Stephan van Hulst wrote:If you're comfortable with Swing, use that. I have the feeling Griffon was designed for people who never got into Swing.
Actually, Griffon was designed by seasoned Swing developers that were tired of writing the same boilerplate all over again, falling through the same traps every single time. What traps?
- lack of JDK5 features: yes, lack of generics and deeper integration with the collections library (ever wanted to iterate over a ListModel as you do with a java.util.List?)
- Swing Application Framework (JSR 296): killed before it got interesting
- Beans Binding (JSR 295): killed as well. The expert group even proposed yet another expression language in order to deal with declarative bindings.
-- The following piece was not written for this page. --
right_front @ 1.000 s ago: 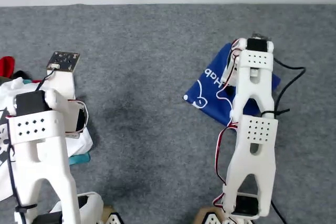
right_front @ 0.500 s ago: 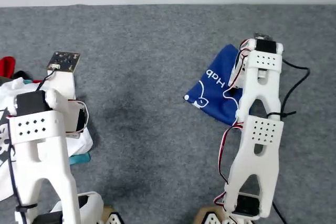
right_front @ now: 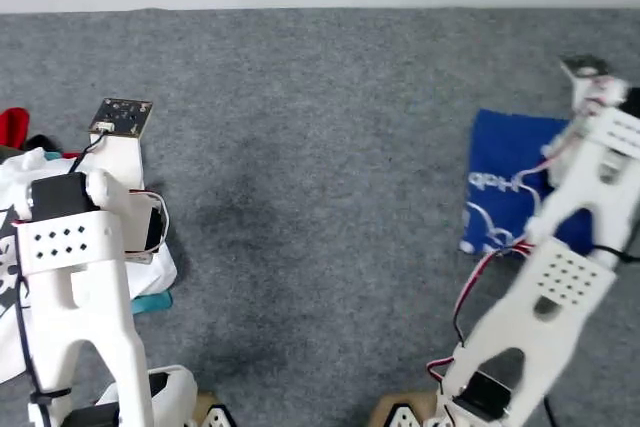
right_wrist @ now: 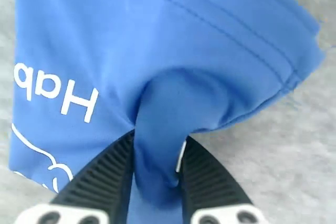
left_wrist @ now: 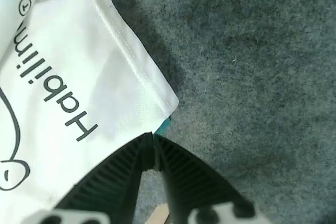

- threading problems. Tell me again, what happens if you call SwingUtilities.invokeAndWait() inside the EDT?
- code verbosity. This one is attributable to the Java language itself
We took all of these things (plus a few more irritating problems) and solved each one of them.
We can't do anything about the standard Swing API but we certainly can enhance the classes via Groovy metaprogramming.
Item #1, fixed with something like this http://jira.codehaus.org/browse/GRIFFON-44
Now you can iterate over a ListModel, or ComboBoxModel or even a TableModel like this
I'm aware you can do this in plain Java but the code wouldn't look as succinct (unless you hide away the wrapping code in statically imported factory methods).
Item #2. Griffon takes inspiration in JSR 296 as a matter of fact. There's a clear application lifecycle manager (and lightweight to boot!).
Item #3. Binding, including both directions is as easy as pie with Groovy and not so difficult in Java. Have a look at sample code from the manual.
Item #4. Threading in Swing apps is hard. It's very easy to shoot yourself in the foot, so what can you do about it? You mitigate the problem with threading facilities. Every single Griffon application has access to correct implementations of threading execution options. Every single Griffon artifact (that is, Models, Views, Controllers, Services (and additional artifacts provided by plugins)) have access to those facilities.
Item #5. What do you do to combat Java's verbosity? Switch to a JVM language that gives you more bang for your buck: you write less and keep the same behavior; that's what Groovy is for in this case. However considering that Groovy is not the only alt JVM lang in town, we support other languages as well: Scala, Clojure, Mirah, Jython and Erlang (all of them just one plugin install away). Not to mention that Java can be used as well, in conjunction with any (or none) of those languages.
So, if plain Swing & Java plus maybe Maven to deal with build/package/deploy/dependency management are good enough to deal with all of these concerns then I guess Griffon wouldn't have been born in the first place.